[Task]:
Find every line below with the string "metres" and pick it out.

[Given material]:
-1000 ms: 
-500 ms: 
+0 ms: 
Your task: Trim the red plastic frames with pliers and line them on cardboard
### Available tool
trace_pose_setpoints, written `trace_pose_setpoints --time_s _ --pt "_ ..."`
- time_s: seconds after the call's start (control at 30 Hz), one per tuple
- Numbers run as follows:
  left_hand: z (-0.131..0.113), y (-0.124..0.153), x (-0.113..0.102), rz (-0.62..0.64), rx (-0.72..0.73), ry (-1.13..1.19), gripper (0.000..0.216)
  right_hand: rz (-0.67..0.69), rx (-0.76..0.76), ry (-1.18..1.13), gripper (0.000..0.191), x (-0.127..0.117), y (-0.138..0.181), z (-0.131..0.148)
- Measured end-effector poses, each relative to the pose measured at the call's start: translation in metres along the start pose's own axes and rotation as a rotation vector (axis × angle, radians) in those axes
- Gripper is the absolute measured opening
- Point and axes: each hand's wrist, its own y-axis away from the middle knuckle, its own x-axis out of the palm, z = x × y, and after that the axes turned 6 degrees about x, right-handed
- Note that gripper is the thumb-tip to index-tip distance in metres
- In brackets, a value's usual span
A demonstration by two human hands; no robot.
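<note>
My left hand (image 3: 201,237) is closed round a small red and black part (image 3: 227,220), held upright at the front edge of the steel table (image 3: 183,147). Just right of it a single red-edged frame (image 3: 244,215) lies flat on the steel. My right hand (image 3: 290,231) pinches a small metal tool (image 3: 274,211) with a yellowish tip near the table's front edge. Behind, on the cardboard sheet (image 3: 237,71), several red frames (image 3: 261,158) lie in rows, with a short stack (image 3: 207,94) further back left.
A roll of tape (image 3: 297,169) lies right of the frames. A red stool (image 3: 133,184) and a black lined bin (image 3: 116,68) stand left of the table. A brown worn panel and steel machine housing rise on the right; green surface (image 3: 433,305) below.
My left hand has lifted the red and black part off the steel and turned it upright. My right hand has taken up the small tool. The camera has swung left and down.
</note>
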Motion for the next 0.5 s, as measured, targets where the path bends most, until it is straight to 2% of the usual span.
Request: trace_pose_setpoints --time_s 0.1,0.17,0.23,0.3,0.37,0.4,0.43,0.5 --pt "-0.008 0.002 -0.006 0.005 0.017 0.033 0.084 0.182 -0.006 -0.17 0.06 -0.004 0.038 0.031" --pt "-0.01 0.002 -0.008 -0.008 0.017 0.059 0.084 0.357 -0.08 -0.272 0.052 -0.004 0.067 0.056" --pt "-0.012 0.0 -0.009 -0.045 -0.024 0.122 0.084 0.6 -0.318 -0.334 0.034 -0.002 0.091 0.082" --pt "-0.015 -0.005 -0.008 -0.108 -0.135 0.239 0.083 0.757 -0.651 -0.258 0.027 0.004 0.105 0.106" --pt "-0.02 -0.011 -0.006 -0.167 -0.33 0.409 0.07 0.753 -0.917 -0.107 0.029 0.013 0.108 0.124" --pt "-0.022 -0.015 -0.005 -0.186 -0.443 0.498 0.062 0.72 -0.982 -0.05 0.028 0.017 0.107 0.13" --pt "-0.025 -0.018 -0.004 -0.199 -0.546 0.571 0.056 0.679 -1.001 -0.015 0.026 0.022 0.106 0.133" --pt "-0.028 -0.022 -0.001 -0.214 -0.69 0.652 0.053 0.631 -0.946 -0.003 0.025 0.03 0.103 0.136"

[Response for this exercise]:
- Measured end-effector poses, each relative to the pose measured at the call's start: translation in metres along the start pose's own axes and rotation as a rotation vector (axis × angle, radians) in those axes
- Note that gripper is the thumb-tip to index-tip distance in metres

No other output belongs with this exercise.